From: "Dr. David Alan Gilbert" <dave@treblig.org>
To: Peter Xu <peterx@redhat.com>
Cc: "Lukas Straub" <lukasstraub2@web.de>,
qemu-devel@nongnu.org, "Juraj Marcin" <jmarcin@redhat.com>,
"Fabiano Rosas" <farosas@suse.de>,
"Markus Armbruster" <armbru@redhat.com>,
"Daniel P . Berrangé" <berrange@redhat.com>,
"Lukáš Doktor" <ldoktor@redhat.com>,
"Juan Quintela" <quintela@trasno.org>,
"Zhang Chen" <zhangckid@gmail.com>,
zhanghailiang@xfusion.com, "Li Zhijian" <lizhijian@fujitsu.com>,
"Jason Wang" <jasowang@redhat.com>
Subject: Re: [PATCH 1/3] migration/colo: Deprecate COLO migration framework
Date: Fri, 16 Jan 2026 00:37:46 +0000 [thread overview]
Message-ID: <aWmIWrXjxLsqwLd6@gallifrey> (raw)
In-Reply-To: <aWl6ixQpHaMJhV_E@x1.local>
* Peter Xu (peterx@redhat.com) wrote:
> On Thu, Jan 15, 2026 at 10:59:47PM +0000, Dr.
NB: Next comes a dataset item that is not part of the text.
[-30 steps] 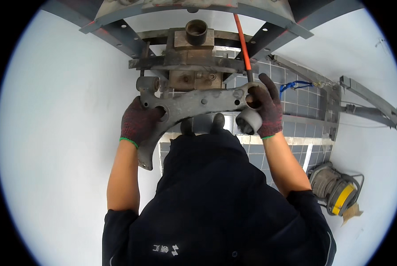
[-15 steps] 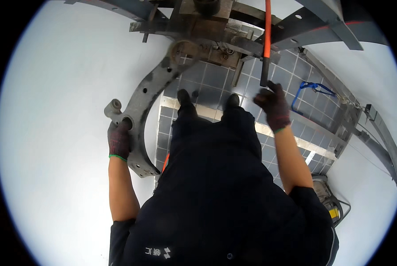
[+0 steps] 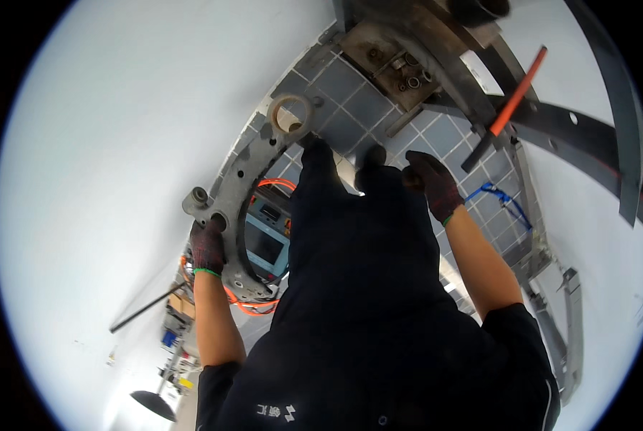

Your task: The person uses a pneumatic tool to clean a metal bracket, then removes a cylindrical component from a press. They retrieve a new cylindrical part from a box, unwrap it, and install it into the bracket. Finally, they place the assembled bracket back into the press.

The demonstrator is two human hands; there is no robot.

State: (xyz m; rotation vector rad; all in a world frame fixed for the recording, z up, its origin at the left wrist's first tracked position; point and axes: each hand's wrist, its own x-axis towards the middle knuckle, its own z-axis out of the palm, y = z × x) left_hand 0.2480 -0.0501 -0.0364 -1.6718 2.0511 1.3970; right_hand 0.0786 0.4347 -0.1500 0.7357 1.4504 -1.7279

David Alan Gilbert wrote:
> > * Peter Xu (peterx@redhat.com) wrote:
> > > On Thu, Jan 15, 2026 at 10:49:29PM +0100, Lukas Straub wrote:
> > > > Nack.
> > > >
> > > > This code has users, as explained in my other email:
> > > > https://lore.kernel.org/qemu-devel/20260115224516.7f0309ba@penguin/T/#mc99839451d6841366619c4ec0d5af5264e2f6464
> > >
> > > Please then rework that series and consider include the following (I
> > > believe I pointed out a long time ago somewhere..):
> > >
> >
> > > - Some form of justification of why multifd needs to be enabled for COLO.
> > > For example, in your cluster deployment, using multifd can improve XXX
> > > by YYY. Please describe the use case and improvements.
> >
> > That one is pretty easy; since COLO is regularly taking snapshots, the faster
> > the snapshoting the less overhead there is.
>
> Thanks for chiming in, Dave. I can explain why I want to request for some
> numbers.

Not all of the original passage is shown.